Stando a quanto riferito da fonti investigative, la Guardia di Finanza e la Procura vogliono verificare se ArcelorMittal abbia gestito “con diligenza” i rami dell’azienda, senza fargli perdere il valore oltre il “fisiologico” depauperamento. Per questo, sono in corso accertamenti anche sugli ‘ordini’ dell’acciaio: si vuole capire se la loro drastica diminuzione sia dovuta alla crisi del mercato o se, per esempio, siano stati dirottati su altre consociate del gruppo.
A spaventare gli investitori, suggeriscono fonti investigative, potrebbero essere stati anche il costo elevato del lavoro e la coriacea presenza dei sindacati in fabbrica.
La seconda contestazione di aggiotaggio informativo, sempre al momento a carico di ignoti, si riferisce a una serie di comunicati diffusi da ArcelorMittal che avrebbero offerto al mercato comunitario una falsa rappresentazione della società. In un fascicolo separato, spunta la terza ipotesi di reato di di ‘omessa dichiarazione dei redditi’ riferita a una società lussemburghese del gruppo, attiva in Italia prima del 2015, quando la multinazionale ha aperto una sede nel nostro Paese.

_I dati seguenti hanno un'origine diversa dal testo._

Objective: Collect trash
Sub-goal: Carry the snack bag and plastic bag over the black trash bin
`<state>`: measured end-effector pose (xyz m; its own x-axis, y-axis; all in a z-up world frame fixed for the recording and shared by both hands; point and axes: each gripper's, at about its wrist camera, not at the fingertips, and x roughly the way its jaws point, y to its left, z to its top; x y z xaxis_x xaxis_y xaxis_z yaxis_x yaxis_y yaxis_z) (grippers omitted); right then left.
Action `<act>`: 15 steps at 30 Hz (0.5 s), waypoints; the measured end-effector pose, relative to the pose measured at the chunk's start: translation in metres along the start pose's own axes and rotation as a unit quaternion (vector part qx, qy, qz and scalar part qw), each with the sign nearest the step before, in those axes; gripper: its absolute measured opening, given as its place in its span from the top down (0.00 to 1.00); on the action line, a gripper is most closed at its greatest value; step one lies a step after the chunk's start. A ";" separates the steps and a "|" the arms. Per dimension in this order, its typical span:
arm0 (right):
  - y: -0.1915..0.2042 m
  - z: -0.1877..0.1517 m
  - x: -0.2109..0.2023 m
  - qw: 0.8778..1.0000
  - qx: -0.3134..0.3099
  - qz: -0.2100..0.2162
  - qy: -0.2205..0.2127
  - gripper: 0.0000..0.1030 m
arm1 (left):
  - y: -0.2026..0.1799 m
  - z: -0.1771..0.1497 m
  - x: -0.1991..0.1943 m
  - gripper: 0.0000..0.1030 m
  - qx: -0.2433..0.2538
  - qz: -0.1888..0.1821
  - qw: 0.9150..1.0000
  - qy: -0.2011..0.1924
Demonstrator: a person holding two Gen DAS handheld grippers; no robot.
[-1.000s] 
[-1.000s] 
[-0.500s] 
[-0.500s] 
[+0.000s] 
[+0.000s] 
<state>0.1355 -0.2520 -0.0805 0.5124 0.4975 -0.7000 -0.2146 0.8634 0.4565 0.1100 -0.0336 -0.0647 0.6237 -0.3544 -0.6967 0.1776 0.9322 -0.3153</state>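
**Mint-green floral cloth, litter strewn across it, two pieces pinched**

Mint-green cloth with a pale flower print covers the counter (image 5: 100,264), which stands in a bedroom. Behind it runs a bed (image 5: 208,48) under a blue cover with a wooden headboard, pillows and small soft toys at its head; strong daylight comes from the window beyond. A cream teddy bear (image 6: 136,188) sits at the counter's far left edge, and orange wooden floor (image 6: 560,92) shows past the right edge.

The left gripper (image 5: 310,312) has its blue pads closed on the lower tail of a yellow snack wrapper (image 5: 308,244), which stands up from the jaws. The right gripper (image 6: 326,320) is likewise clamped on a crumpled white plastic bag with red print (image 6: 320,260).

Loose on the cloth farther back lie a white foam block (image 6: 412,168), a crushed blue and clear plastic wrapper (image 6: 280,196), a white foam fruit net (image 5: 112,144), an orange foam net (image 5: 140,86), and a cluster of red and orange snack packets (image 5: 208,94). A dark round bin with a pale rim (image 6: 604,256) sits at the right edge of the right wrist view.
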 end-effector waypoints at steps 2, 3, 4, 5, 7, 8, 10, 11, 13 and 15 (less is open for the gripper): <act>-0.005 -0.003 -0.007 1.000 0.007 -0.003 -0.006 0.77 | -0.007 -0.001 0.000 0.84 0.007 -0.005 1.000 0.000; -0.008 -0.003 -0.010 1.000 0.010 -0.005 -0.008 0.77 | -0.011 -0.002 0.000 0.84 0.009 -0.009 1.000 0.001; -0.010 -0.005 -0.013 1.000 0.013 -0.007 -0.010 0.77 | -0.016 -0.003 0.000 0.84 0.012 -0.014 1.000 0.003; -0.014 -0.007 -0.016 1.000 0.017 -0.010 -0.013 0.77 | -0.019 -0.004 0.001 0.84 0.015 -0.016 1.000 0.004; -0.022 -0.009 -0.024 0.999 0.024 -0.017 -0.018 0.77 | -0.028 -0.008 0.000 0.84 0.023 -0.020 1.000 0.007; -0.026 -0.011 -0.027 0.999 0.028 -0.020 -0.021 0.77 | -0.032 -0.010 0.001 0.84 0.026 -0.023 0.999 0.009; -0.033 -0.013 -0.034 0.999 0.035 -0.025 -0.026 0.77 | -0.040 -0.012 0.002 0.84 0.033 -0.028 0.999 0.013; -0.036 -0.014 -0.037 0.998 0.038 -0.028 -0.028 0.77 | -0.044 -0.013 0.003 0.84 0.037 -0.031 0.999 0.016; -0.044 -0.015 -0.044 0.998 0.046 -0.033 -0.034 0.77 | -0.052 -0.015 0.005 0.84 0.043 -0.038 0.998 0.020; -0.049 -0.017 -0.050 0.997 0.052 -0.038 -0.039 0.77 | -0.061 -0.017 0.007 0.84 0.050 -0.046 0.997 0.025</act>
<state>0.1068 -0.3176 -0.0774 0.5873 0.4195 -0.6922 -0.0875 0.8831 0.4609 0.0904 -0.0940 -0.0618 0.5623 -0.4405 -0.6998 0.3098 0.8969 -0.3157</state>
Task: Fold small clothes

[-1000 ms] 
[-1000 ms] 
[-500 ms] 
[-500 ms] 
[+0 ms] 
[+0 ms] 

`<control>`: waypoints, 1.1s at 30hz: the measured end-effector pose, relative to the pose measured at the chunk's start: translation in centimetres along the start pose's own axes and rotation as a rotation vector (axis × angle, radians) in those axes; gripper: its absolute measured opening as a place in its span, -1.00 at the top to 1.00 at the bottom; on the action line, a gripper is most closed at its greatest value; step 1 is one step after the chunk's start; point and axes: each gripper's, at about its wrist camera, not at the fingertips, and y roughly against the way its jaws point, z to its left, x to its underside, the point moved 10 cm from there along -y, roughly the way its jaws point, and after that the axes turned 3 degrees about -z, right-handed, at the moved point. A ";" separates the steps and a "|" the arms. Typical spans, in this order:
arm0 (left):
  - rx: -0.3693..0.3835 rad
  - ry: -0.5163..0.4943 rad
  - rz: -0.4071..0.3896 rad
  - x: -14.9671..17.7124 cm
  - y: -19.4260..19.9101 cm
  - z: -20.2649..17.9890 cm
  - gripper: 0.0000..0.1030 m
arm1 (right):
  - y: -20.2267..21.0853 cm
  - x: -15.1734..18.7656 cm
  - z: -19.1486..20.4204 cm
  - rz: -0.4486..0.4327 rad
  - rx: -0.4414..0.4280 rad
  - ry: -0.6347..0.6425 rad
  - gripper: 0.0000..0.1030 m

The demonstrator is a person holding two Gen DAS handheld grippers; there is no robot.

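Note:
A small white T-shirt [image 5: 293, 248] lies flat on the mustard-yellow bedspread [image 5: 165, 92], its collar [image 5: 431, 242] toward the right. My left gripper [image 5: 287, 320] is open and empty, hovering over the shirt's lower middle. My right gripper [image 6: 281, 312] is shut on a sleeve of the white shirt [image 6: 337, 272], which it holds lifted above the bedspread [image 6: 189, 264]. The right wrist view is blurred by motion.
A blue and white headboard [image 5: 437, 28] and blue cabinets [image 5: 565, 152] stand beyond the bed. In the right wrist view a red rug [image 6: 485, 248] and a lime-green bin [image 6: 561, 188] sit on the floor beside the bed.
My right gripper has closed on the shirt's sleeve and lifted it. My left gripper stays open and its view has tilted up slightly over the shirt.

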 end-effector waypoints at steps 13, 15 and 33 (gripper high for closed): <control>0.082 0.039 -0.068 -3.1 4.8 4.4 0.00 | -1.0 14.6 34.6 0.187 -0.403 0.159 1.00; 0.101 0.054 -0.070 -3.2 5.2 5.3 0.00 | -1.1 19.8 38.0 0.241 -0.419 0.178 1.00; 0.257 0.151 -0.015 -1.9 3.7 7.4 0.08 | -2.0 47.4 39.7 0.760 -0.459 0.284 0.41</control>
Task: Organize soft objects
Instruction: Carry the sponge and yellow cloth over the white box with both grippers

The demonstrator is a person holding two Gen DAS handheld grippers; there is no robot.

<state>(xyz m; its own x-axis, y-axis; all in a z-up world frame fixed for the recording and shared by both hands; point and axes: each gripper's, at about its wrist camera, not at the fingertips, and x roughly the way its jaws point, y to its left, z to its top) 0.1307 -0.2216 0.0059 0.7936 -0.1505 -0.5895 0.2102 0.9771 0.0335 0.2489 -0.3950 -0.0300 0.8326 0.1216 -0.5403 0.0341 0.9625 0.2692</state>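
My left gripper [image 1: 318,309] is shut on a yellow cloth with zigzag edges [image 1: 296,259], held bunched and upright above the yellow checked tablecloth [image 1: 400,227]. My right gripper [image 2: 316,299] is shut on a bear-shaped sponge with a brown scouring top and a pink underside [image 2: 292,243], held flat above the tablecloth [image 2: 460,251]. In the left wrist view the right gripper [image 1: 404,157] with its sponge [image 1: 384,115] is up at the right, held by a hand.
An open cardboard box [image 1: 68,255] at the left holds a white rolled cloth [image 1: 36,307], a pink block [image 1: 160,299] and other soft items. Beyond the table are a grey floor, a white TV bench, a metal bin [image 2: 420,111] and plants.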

Anche oggi è proseguita l’attività istruttoria dei pm che hanno ascoltato diversi testimoni, tra cui due manager dell’area commercio e acquisti del gruppo franco-indiano. Giornata di studio invece per il giudice civile Claudio Marangoni sulle cui sole spalle grava il peso di decidere, dopo l’udienza del 27 novembre, le sorti di un’azienda che ‘vale’ l’15% del Pil italiano, sempre che dal fronte politico non arrivi prima una soluzione.
La posizione di ArcelorMittal
L’azienda ha riferito di stare collaborando, fornendo le informazioni richieste dalla GdF. Nel pomeriggio di ieri, ha convocato Fiom, Fim e Uilm di Taranto, e comunicato problemi relativi al blocco della portineria C a causa dei presidi organizzati dagli autotrasportatori che chiedono il pagamento delle fatture scadute: si paventerebbe il rischio di uno stop alle cokerie.
Per venerdì ha invece convocato le federazioni metalmeccaniche di Cgil, Cisl e Uil in un albergo romano, in merito alla procedura ex art.47, sulla cessione di ramo d’azienda e riconsegna del personale alle società concedenti. I sindacati hanno però definito “superfluo” l’incontro e fatto sapere che non si presenteranno. L’Usb sostiene che ci si sta piegando al ricatto dell’impresa, vuole la nazionalizzazione e ha proclamato uno sciopero per il 29 novembre.
Ad ArcelorMittal hanno scritto anche i commissari. “Intendiamo richiamare le vostre responsabilità relative all’esercizio dell’attività di impresa secondo quanto previsto dalla normativa vigente, diffidandovi a porre in essere ogni azione necessaria a garantire tutti gli impegni contrattuali, e con essi la piena funzionalità dell’organizzazione produttiva, anche al fine di perservarne il valore e non solo quello economico”, si legge nella missiva in cui viene ribadito come il “preteso recesso dal contratto d’affitto sia privo di qualsiasi fondamento giuridico, e conseguentemente non sussistano le condizioni fattuali e contrattuali per la retrocessione dei rami d’azienda oggetto del Contratto”.
L’opposizione politica insiste sugli errori dell’esecutivo: “La mazzata dell’Ilva – ha affermato il segretario della Lega, Matteo Salvini – non è di buon auspicio per nessuna azienda italiana in difficoltà. Cambiare le regole in corso d’opera non è mai un buon segnale, noi continueremo a lavorare per evitare un declino annunciato. Un Paese industriale non può fare a meno dell’acciaio, perde la sua sovranità e indipendenza”. Fiducioso invece il segretario Pd Nicola Zingaretti: “Ci sono segnali positivi nelle ultime ore e secondo me insistendo così, col dialogo, si risolvere. Non bisogna dare l’impressione che l’Italia si divida anche sull’Ilva”.